Dr Hensen broke off his telling. He seemed incapable of finishing his story. At least, with words. He sat for some time without speaking, then he made a two-handed gesture of lifting something—some container—above his head and pouring the contents over himself. He mimed holding out the lighter, flicked on the flame …

Their main courses were long since finished. A waiter came towards them—no doubt to offer sweets or cheese—but just as he reached them, so did the maitre-d. He was holding a bottle as if … as if (Dr Hensen’s earlier phrase recurred to Bradson) as if he was holding a baby!

A step behind the maitre-d and framed by the maitre-d on one side, the waiter on the other, was Youngblood. He was beaming as he shot out a hand with all fingers extended. He silently mouthed the words, Five figures! Five!

Clearly Youngblood had calculated exactly what those figures amounted to, and he had counted that as a cost he just had to pay.

Seeing that bottle, Bradson’s imagination superimposed upon it Klara’s hand waving a bottle at the waiter, Klara’s fingers tossing a credit card onto a tray; and onto Youngblood’s silent mouthing’s, Bradson added a voice saying We’ll have another and Take both out of that.

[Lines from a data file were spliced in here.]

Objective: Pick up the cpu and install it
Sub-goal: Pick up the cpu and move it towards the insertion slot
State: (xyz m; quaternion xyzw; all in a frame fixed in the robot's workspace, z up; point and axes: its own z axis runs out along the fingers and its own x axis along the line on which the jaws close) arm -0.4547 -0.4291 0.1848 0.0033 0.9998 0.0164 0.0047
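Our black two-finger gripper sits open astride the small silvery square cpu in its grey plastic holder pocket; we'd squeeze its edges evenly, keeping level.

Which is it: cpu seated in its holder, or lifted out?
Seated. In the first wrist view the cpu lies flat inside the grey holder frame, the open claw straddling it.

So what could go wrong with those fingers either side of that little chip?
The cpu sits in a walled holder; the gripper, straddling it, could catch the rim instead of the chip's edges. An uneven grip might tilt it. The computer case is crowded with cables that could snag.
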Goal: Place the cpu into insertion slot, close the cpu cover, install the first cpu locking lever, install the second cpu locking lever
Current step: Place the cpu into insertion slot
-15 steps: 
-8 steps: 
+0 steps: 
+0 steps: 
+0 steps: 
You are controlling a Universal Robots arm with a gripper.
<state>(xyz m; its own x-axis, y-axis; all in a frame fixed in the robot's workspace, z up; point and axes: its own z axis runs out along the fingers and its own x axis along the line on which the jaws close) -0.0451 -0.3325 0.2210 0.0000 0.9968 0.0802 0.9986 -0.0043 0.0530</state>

Klara’s generosity had not been calculated. When she’d had wealth, she must have seen her wealth as a cup overflowing, a cup she was so eager to hold up to others for them to drink.

Yet—the world has scant space for acts of spontaneous generosity: that was one life-lesson Bradson wished he’d never had to learn. He supposed Dr Hensen hadn’t wanted to learn it either. He had, though. Emphatically, he had. And that must have been what came at Klara with the force of revelation when she’d looked out that second-storey restaurant window.

Evidently Matthias felt he couldn’t refuse the bottle now that it had actually been brought to his table. He went through the ritual of tasting, smelling the cork, accepting. The maitre-d decanted the bottle, the waiter poured.

Bradson drank Youngblood’s wine and he drank more than his share—the moment Richard Youngblood turned from their table, Matthias emptied his glass into Bradson’s.

Along with Youngblood’s wine, Bradson swallowed down a revelation of his own: he was not above Richard Youngblood nor all the Youngbloods of this world—he’d done his share of counting and calculating. To survive, he’d had to.

Well, he had. He’d survived. Time and again he’d been congratulated, he’d had pronounced to him that survival was itself a victory.

Victorious was not how he felt, not with the aftertaste of the Klara’s story staying with him long after the aftertaste of the wine. He knew what survival had cost. Now it seemed to him the more that he’d counted and calculated, the poorer he’d become.